**Goal of the exercise:** Hand back every line from the beginning of the data below through the line containing "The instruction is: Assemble", word for word and free of pictures.
▬▬▬▬▬▬▬▬▬▬
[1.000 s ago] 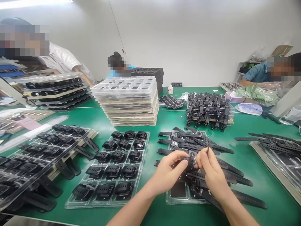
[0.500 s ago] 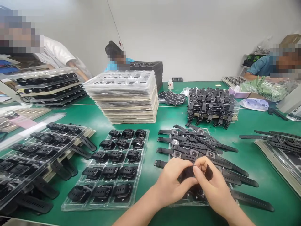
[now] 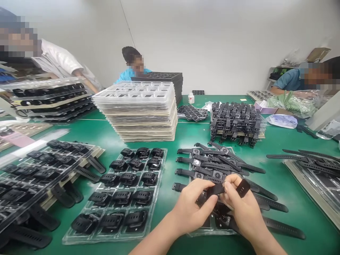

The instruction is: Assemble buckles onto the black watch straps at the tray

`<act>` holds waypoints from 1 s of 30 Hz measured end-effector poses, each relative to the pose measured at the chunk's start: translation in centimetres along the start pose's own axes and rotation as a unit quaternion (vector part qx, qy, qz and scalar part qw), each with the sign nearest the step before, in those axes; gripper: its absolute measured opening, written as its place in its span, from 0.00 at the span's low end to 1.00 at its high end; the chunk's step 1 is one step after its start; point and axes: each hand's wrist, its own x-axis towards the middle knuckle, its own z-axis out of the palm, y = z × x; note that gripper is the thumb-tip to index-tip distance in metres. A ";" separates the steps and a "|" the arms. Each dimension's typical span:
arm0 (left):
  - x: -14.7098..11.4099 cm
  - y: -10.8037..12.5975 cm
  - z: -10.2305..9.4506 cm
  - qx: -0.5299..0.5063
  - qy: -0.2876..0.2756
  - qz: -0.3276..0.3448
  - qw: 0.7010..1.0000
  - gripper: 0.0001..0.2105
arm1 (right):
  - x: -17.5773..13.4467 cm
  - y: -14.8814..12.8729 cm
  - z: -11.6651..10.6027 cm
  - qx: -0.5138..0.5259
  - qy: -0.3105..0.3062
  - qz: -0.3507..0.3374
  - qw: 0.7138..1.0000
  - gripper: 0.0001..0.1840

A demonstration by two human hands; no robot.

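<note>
My left hand [image 3: 192, 209] and my right hand [image 3: 240, 209] meet over a clear tray [image 3: 196, 232] of black watches with loose straps. Both hands pinch one black watch [image 3: 215, 190] between them; its strap end [image 3: 243, 187] sticks out above my right fingers. Several more strapped watches [image 3: 212, 163] lie in rows just beyond my hands. To the left sits a clear tray [image 3: 117, 194] filled with buckled black watches.
A tall stack of clear trays [image 3: 138, 111] stands mid-table, and a pile of black watches [image 3: 235, 122] to its right. Filled trays [image 3: 34, 170] crowd the left, strap trays [image 3: 316, 170] the right edge. Three other people work at the far side of the green table [image 3: 271, 145].
My hands have drawn slightly nearer with the watch, and the strap end has swung out above my right fingers. The view shifted a little.
</note>
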 end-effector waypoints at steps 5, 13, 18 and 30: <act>1.4 0.9 0.6 -0.203 0.011 -0.132 0.970 0.12 | 0.0 -0.1 0.4 -0.012 -0.028 -0.032 0.999 0.22; 1.8 0.3 1.6 -0.428 0.064 -0.183 0.883 0.22 | 0.3 0.4 -0.8 -0.064 -0.042 -0.017 0.997 0.23; 0.5 0.4 2.0 -0.348 0.042 -0.172 0.921 0.23 | 0.0 2.0 0.1 0.029 -0.011 0.005 1.000 0.25; 0.5 0.4 1.9 -0.279 0.037 -0.165 0.945 0.27 | -0.1 1.5 0.8 0.087 -0.044 0.069 0.993 0.28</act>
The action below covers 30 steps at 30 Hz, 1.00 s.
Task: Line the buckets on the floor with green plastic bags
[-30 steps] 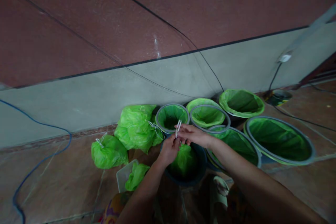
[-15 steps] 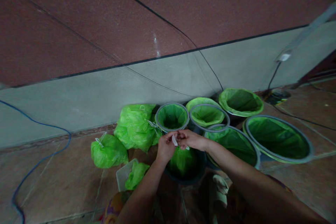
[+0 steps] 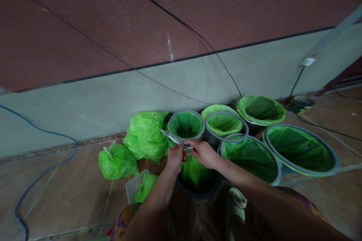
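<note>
Above a dark bin [image 3: 202,192], my left hand [image 3: 175,155] and my right hand [image 3: 203,153] meet with fingers pinched on a white drawstring [image 3: 190,148]. Beneath them, a green trash bag [image 3: 195,173] rises gathered from inside that bin. My fingers partly hide the string and the bag's top. Left of my hands rests a large, full green bag [image 3: 145,135] with white ties, beside a smaller tied bag [image 3: 117,162]. Close behind my fingers stands a green-lined bin [image 3: 172,135] with a grey rim.
More green-lined bins stand to the right, including a wide one [image 3: 336,162]. A white container [image 3: 131,188] holding green plastic sits by my left forearm. A blue cable [image 3: 51,165] curves across the floor at left. A wall [image 3: 98,109] runs behind everything.
The white strip that stuck up between my hands is now drawn out as a thin string between my fingers. My hands have turned slightly, the right one knuckles up. The bins stay put.
</note>
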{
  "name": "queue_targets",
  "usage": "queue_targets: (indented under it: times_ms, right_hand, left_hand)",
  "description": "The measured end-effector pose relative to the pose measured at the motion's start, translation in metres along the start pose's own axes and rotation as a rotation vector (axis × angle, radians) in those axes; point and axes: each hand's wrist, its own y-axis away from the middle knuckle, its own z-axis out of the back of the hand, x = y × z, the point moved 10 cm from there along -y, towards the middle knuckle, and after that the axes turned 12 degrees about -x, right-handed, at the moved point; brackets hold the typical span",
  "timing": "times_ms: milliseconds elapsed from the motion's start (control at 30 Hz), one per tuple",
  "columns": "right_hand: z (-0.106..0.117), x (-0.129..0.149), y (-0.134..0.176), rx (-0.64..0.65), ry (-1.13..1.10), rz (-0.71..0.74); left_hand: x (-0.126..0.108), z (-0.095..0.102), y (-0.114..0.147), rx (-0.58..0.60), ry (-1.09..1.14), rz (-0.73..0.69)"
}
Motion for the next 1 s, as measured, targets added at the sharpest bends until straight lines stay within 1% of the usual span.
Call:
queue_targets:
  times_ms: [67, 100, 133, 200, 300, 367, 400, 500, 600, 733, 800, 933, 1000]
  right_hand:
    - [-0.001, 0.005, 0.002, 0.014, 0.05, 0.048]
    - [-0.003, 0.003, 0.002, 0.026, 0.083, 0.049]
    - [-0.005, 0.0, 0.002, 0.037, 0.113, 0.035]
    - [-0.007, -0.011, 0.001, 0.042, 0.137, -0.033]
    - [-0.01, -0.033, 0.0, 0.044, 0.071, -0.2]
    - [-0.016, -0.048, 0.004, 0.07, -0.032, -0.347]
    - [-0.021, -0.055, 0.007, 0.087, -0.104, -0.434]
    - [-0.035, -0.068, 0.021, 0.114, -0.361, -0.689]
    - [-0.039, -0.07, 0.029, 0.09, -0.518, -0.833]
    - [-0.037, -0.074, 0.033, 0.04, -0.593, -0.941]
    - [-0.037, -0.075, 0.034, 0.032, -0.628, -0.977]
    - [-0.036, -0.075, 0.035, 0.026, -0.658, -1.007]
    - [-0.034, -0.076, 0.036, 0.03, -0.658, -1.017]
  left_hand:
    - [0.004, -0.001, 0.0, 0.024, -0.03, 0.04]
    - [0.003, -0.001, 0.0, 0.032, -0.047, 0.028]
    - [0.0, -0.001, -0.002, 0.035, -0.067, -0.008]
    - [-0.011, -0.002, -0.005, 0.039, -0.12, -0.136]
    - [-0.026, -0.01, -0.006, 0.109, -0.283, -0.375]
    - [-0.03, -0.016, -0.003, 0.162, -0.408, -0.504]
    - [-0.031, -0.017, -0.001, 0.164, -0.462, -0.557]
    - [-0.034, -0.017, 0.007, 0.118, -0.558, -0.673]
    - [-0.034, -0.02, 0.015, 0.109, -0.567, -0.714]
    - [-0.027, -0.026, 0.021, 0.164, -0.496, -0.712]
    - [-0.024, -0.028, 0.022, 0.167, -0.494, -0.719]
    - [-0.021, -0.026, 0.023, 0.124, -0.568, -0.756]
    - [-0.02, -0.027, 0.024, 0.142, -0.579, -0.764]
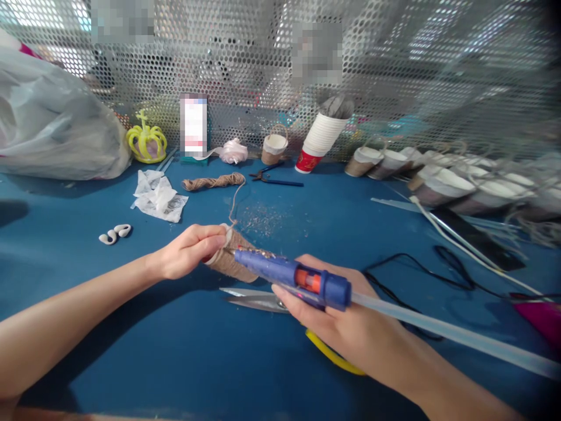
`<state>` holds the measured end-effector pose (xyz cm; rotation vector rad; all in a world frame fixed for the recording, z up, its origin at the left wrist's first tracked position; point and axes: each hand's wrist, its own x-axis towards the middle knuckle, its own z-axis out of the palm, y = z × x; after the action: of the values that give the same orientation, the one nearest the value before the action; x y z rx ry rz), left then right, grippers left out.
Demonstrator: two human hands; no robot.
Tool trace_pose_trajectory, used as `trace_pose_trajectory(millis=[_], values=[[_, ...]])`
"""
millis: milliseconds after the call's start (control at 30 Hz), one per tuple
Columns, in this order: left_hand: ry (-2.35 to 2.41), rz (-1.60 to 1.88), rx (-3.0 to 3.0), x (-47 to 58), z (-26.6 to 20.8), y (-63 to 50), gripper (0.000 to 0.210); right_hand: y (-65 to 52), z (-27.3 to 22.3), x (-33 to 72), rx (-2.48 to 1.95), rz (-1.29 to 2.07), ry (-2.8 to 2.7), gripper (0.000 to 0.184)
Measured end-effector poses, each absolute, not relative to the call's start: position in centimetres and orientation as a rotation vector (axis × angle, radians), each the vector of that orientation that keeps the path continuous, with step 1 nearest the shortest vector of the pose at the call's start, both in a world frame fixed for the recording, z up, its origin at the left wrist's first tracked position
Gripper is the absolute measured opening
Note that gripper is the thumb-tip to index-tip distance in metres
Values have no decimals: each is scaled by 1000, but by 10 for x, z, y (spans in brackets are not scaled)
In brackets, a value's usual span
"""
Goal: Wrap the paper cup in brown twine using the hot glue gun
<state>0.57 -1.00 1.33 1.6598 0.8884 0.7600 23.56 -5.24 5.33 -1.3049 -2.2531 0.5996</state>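
My left hand [186, 251] is closed on the rim of a small cup wrapped in brown twine [240, 266], which lies tilted on its side. A loose strand runs from the cup up to a twisted hank of twine [213, 182]. In my right hand [337, 304] is a blue hot glue gun [272, 266], its nozzle at the wrapped side near the rim; I cannot tell whether it touches. A long clear glue stick [438, 327] sticks out of its back. Scissors [258, 299] with yellow handles lie under my right hand, partly hidden.
Finished-looking twine cups [442, 186] crowd the right side, near a black phone [480, 238] and cables. At the back stand a stack of paper cups [326, 131], a small handled cup [274, 149], pliers [276, 180] and a yellow crown-shaped piece [146, 143]. A plastic bag [52, 117] fills the left.
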Motion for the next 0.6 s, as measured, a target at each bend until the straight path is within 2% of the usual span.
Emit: trace_pose_trajectory(millis=[300, 600], values=[[847, 765, 1627, 6, 10, -9, 30, -55, 53, 234, -1173, 580, -2409, 14], [859, 719, 1642, 4, 10, -11, 30, -48, 44, 245, -1298, 502, -2286, 17]])
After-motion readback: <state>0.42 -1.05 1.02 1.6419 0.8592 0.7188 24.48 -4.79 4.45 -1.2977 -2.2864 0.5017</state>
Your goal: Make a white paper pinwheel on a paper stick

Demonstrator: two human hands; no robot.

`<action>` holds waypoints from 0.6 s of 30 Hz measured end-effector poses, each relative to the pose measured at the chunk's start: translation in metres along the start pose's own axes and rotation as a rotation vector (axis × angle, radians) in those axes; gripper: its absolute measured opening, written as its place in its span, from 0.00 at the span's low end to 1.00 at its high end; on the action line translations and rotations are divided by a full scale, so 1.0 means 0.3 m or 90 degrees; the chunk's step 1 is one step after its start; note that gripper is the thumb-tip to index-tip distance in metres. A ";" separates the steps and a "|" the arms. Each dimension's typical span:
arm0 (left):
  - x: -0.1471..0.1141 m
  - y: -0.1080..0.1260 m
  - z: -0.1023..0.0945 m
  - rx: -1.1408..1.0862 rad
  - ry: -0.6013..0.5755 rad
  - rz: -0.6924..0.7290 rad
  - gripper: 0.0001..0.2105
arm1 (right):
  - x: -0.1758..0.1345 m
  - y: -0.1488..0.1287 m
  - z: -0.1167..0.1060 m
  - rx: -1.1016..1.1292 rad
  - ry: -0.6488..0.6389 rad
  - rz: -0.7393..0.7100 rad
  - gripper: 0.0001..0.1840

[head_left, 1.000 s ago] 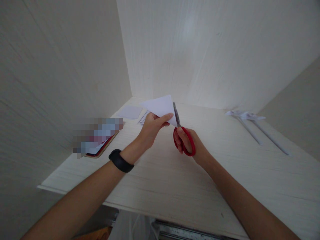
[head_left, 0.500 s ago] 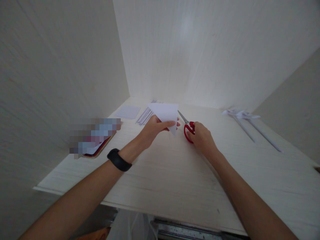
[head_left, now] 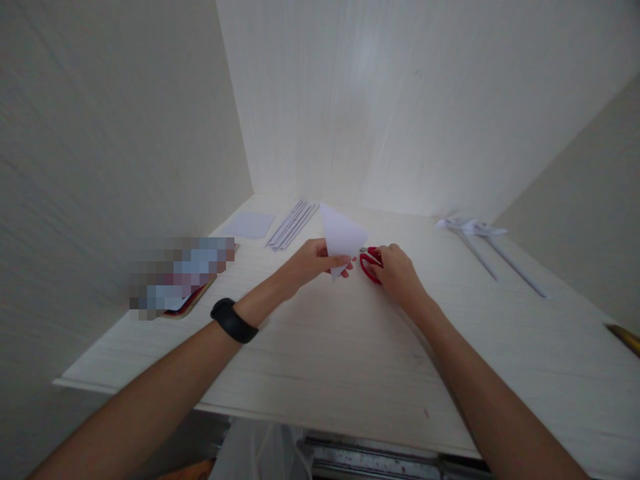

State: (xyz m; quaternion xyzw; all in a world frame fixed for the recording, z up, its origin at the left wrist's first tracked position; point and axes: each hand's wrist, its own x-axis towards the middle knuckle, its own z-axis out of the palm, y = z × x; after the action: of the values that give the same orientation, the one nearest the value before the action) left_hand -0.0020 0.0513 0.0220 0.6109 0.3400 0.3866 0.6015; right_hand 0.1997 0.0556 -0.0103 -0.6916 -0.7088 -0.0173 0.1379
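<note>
A folded, roughly triangular piece of white paper [head_left: 343, 233] is pinched in my left hand [head_left: 320, 259], thumb in front and fingers behind. My right hand [head_left: 398, 268] grips red-handled scissors [head_left: 370, 269] just to the right of the paper. The scissors' blades point up and left, mostly hidden behind the paper's right edge; whether they touch it I cannot tell. Behind my left hand lie several narrow white paper strips [head_left: 293, 225]. A flat white paper square [head_left: 249, 225] rests left of them.
Two white rolled-paper sticks with bow-like paper tops [head_left: 475, 228] lie at the right on the pale tabletop [head_left: 320, 360]. A blurred-out item in a tray [head_left: 193, 293] sits at the left wall. Panels enclose the back and sides.
The paper in my left hand has turned clockwise and its tip now points right. The scissors have come closer, their blades passing behind it. The view has shifted slightly.
</note>
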 end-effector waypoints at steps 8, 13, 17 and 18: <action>0.008 -0.005 -0.002 0.040 0.001 0.021 0.12 | 0.003 -0.002 0.012 0.082 -0.007 -0.044 0.14; 0.009 0.000 -0.001 0.038 0.016 0.029 0.14 | -0.001 -0.001 0.020 0.164 0.012 -0.068 0.12; 0.003 0.009 0.006 0.025 0.022 0.032 0.13 | 0.000 -0.026 -0.001 0.299 0.063 -0.085 0.10; 0.001 0.011 0.007 0.023 0.022 0.031 0.13 | -0.002 -0.036 -0.013 0.346 0.079 -0.091 0.09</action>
State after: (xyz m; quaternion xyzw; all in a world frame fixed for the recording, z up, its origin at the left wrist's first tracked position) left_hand -0.0001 0.0504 0.0255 0.6228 0.3420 0.4053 0.5751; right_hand 0.1895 0.0538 -0.0050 -0.5754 -0.7245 0.1214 0.3597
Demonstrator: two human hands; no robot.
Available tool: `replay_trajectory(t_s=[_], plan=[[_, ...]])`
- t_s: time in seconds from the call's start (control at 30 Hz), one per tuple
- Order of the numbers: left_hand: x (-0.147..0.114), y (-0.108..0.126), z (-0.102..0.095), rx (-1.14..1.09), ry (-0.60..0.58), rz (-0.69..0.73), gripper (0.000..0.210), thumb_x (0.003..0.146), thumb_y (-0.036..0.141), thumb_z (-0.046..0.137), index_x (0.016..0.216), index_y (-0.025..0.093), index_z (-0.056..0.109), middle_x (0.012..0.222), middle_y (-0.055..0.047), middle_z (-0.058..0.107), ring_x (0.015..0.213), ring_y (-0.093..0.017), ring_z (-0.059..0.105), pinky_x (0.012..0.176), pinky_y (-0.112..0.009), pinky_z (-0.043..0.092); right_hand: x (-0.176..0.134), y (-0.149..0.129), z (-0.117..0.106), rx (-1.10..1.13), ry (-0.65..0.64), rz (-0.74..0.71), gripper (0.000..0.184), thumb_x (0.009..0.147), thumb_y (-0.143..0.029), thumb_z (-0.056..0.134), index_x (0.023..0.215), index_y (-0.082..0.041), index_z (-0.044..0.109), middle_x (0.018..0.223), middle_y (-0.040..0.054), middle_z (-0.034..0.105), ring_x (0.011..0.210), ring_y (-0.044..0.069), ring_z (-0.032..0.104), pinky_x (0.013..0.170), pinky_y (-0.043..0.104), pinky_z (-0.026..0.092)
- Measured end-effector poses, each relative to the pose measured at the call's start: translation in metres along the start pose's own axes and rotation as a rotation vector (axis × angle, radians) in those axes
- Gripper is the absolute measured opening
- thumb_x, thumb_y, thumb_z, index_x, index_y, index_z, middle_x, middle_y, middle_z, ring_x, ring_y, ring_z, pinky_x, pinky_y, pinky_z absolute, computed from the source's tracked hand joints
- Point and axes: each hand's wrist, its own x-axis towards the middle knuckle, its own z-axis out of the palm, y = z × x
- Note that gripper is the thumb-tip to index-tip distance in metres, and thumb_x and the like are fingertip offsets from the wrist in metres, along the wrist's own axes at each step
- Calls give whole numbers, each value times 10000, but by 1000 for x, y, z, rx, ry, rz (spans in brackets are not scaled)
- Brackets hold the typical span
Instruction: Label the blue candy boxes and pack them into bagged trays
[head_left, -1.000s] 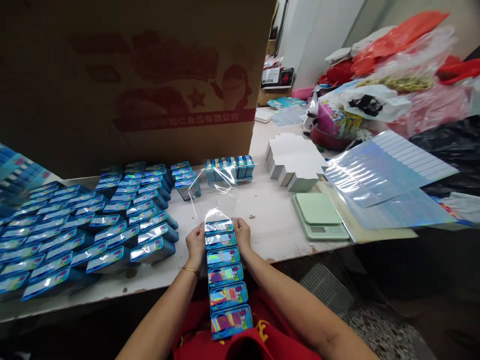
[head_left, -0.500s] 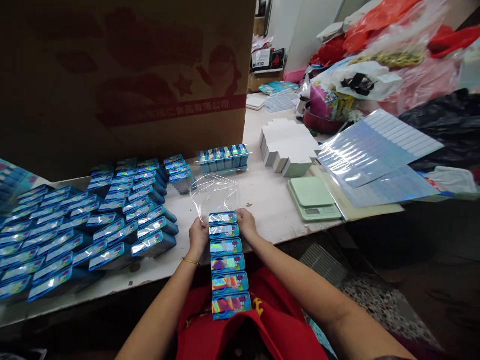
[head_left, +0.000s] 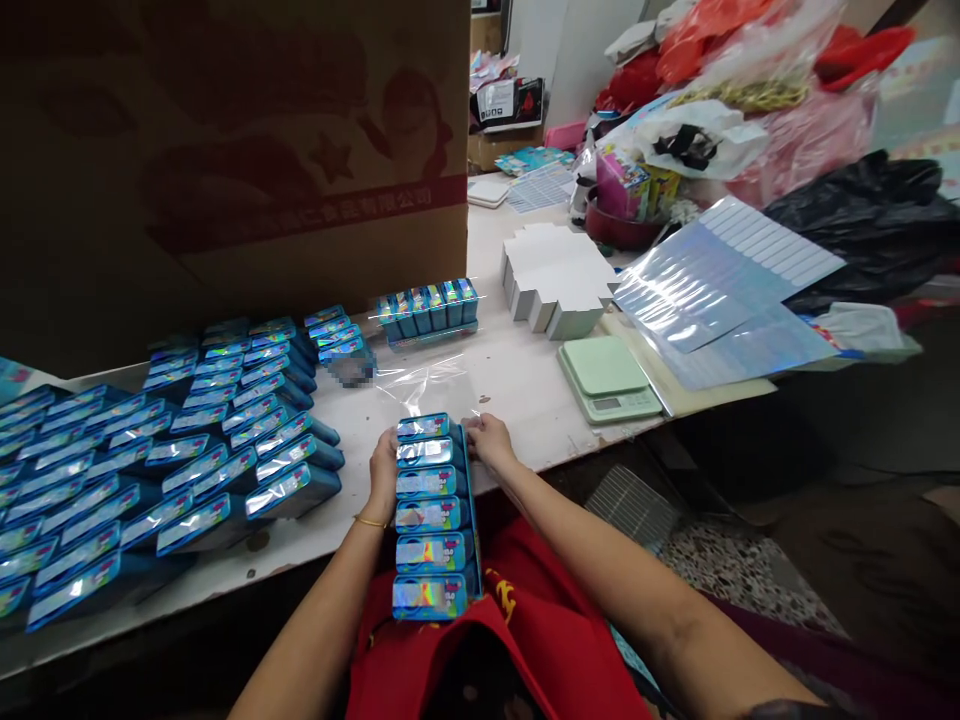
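Observation:
A row of several small blue boxes (head_left: 429,517) with shiny holographic labels runs from the table edge back over my lap. A clear plastic bag (head_left: 424,385) spreads out from the row's far end over the white tabletop. My left hand (head_left: 383,474) is closed at the far left corner of the row, on the bag's edge, its fingertips partly hidden by the boxes. On the opposite side, my right hand (head_left: 490,441) pinches the bag's edge beside the far boxes. A blue side panel shows along the row's right flank.
Many similar blue boxes (head_left: 202,465) stand in rows at the left. Behind them rises a large cardboard carton (head_left: 300,130). A film-wrapped row of blue boxes (head_left: 429,310), a stack of white cut card (head_left: 559,265), a green scale (head_left: 606,375) and holographic sheets (head_left: 720,290) lie beyond.
The row of boxes has tilted, so its right side now shows. The bag's mouth lies lower and flatter around the far end. Both hands stay near that end; the view has shifted slightly.

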Motion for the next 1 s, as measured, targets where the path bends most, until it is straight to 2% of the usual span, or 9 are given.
replay_trajectory(t_s=[0.13, 0.3, 0.4, 0.43, 0.5, 0.6, 0.77, 0.87, 1.0], plan=[[-4, 2, -6, 160, 2, -45, 455, 764, 290, 444, 1199, 164, 482, 1007, -97, 656, 909, -226, 603, 747, -301, 442, -11, 3, -3, -203, -22, -82, 92, 741, -145, 467, 784, -189, 535, 673, 0, 601, 596, 133, 560, 545, 227, 407], [-15, 17, -15, 455, -82, 19, 670, 754, 261, 488, 1366, 112, 257, 847, -100, 667, 798, -240, 616, 664, -291, 410, -32, -9, -19, -700, 39, -260, 402, 776, -150, 461, 1176, -178, 428, 823, 60, 633, 768, 202, 578, 644, 277, 384], [-17, 22, -18, 519, -52, 64, 770, 770, 288, 498, 1409, 87, 117, 780, -71, 649, 718, -219, 606, 624, -278, 394, -36, -22, -21, -910, 82, -425, 398, 828, -170, 425, 1224, -194, 402, 940, 88, 605, 853, 212, 554, 662, 282, 376], [-15, 23, -19, 523, -13, 112, 715, 794, 296, 472, 1409, 120, 153, 809, -68, 642, 721, -205, 601, 631, -275, 395, -34, -26, -21, -957, 87, -505, 340, 848, -177, 406, 1184, -210, 446, 978, 87, 592, 887, 210, 541, 676, 279, 375], [-11, 24, -21, 518, 80, 244, 495, 833, 315, 421, 1312, 192, 401, 917, -77, 615, 779, -186, 588, 675, -270, 402, -29, -36, -22, -1017, 58, -635, 242, 872, -185, 379, 1046, -221, 543, 1009, 77, 583, 918, 199, 527, 693, 270, 371], [-1, 29, -25, 492, 152, 375, 298, 838, 329, 423, 986, 192, 643, 953, -76, 599, 831, -175, 568, 724, -259, 399, -17, -50, -24, -1010, -39, -641, 223, 861, -186, 397, 905, -214, 614, 965, 57, 619, 856, 181, 551, 664, 260, 362], [7, 46, -35, 486, 67, 301, 187, 800, 309, 498, 871, 211, 641, 791, -12, 660, 710, -149, 574, 638, -239, 370, -12, -73, -32, -917, -115, -520, 208, 789, -181, 470, 837, -220, 669, 862, 38, 675, 793, 188, 584, 645, 265, 346], [2, 54, -40, 582, 62, 290, 172, 801, 318, 500, 862, 215, 624, 746, -13, 654, 694, -159, 576, 597, -245, 339, -24, -78, -33, -1017, -81, -577, 211, 797, -178, 456, 809, -188, 666, 814, 72, 672, 739, 205, 588, 601, 277, 320], [-14, 48, -42, 647, 86, 437, 213, 856, 271, 405, 803, 185, 593, 809, -56, 629, 783, -167, 563, 669, -255, 356, -44, -63, -33, -1101, 21, -713, 240, 847, -155, 388, 803, -155, 624, 781, 92, 639, 668, 181, 565, 546, 275, 273]])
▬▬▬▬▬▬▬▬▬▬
**Output:**
[1.000 s ago] 
[0.500 s ago] 
[now] 

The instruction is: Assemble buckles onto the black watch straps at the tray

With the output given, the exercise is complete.